The ill effects of the oil-spill crisis in the Gulf of Mexico find a lot of clean-energy mantras bubbling to the surface. “Clean energy," though, as I understand it, refers not to the potentially disastrous risks associated with the procurement of an energy source but rather to the by-products of combustion (as applicable) of that energy source. There is some mention of “clean energy” having to do with sustainability for future generations, but obviously “clean” and “sustainability” are not on the same continuum, so this added definition carries less conceptual heft for the topic.

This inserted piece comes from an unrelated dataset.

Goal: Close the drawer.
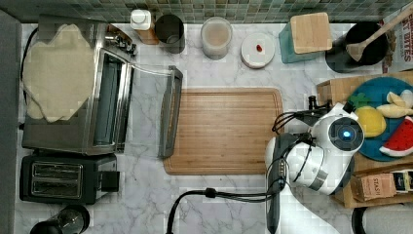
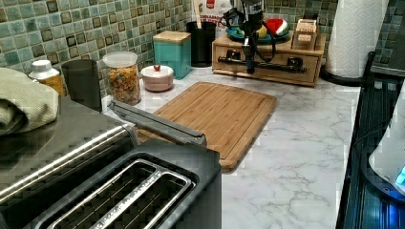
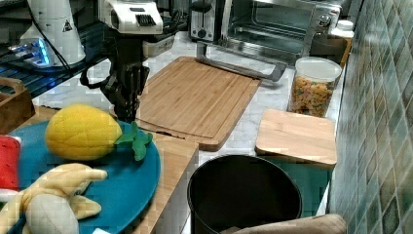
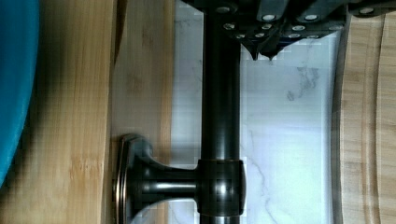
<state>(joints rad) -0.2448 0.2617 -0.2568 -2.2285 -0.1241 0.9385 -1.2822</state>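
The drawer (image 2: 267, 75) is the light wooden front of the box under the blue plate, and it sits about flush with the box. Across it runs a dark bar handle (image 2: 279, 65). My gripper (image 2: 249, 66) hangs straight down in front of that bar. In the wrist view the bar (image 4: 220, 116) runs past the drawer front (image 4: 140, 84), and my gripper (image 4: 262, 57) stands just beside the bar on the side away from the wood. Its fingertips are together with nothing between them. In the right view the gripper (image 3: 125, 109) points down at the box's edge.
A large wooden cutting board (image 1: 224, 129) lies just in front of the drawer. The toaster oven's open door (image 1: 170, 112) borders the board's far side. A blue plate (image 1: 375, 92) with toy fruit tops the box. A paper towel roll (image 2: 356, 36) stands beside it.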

We all dislike debates with those near and dear to us when they digress from the topic at hand, or, worse, distort it. We have all had a “discussion” that strayed from facts and particulars we deemed germane to the issue(s). More often than not, this phenomenon undermines communication and understanding rather than facilitating or enhancing it.
Sadly, the same may be true for clean energy insofar as its more audible advocates of late have found a platform on an off-shore drilling catastrophe whose particulars are not, in fact, inherently related to the fact that oil is not clean energy. Oil is not a clean-energy source because it produces certain gases upon combustion, not because BP made errors that found it leaking into the Gulf of Mexico.
As with most things, there is a time and a place. My guess is that the Gulf Oil crisis provides neither the time nor the place to assert the long-term desirability of clean energy. If, on the other hand, it does--as some would presently insist--then what will come of people’s convictions when the last of the oil has been cleaned up?